State how many lines in the entries below hold the string "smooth", and give nothing besides that number.

** Extracted entries follows **

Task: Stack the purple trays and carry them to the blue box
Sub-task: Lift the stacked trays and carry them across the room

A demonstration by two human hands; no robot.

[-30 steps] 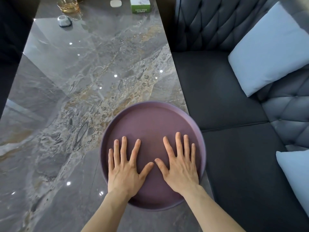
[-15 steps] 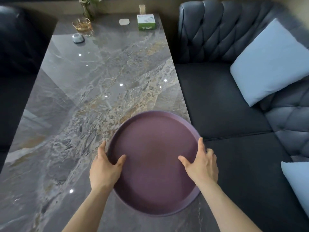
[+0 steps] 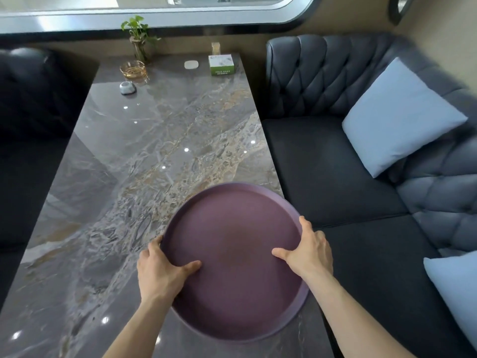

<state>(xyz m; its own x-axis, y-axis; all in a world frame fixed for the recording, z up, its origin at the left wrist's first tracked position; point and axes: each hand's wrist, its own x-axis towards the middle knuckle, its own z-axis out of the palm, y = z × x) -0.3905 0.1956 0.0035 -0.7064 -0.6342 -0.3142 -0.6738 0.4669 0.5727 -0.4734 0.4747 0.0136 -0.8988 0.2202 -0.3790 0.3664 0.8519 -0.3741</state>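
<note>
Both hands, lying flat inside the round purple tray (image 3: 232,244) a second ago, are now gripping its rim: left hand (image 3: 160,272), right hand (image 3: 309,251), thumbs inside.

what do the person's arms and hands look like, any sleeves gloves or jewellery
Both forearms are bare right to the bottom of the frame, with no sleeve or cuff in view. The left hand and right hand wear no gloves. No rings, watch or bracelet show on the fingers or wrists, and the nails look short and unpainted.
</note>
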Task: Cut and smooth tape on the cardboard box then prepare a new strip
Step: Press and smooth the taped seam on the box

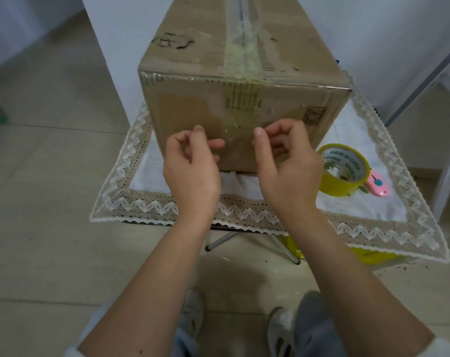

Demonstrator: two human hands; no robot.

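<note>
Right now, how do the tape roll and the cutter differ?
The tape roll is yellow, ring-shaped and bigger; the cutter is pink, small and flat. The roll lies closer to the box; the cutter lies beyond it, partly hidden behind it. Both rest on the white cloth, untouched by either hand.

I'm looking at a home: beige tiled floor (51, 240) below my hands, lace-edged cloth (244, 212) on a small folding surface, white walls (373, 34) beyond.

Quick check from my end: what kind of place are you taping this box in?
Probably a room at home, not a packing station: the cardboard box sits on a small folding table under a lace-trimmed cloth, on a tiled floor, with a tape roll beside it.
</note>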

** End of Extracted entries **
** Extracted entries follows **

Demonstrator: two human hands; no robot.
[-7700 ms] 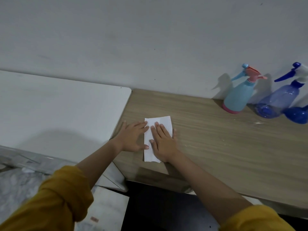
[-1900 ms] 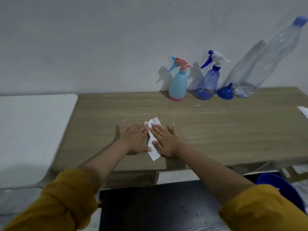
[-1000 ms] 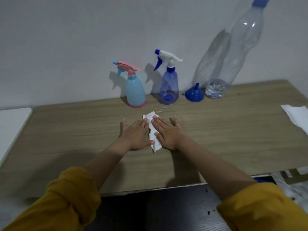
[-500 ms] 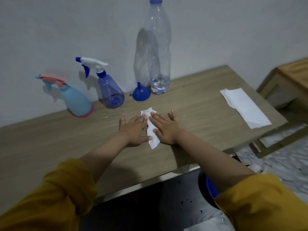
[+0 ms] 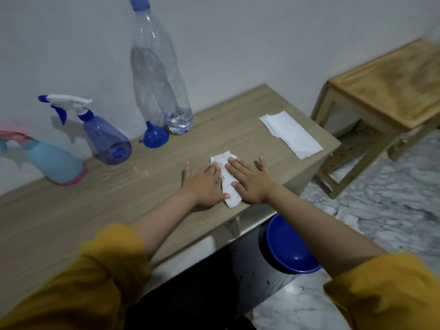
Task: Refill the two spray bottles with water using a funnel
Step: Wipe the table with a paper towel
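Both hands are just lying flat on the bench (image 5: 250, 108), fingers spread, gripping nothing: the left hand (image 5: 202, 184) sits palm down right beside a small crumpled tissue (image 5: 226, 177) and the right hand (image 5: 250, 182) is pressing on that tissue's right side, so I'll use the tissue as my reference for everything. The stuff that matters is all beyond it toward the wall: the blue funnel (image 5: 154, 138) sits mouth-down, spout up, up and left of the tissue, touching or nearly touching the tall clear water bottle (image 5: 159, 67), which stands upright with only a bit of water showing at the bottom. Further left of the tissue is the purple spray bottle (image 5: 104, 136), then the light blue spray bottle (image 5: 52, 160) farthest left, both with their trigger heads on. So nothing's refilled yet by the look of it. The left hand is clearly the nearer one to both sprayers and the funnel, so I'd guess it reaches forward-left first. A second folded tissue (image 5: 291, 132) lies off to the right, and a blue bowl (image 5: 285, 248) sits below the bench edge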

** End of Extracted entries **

#### Task solution
2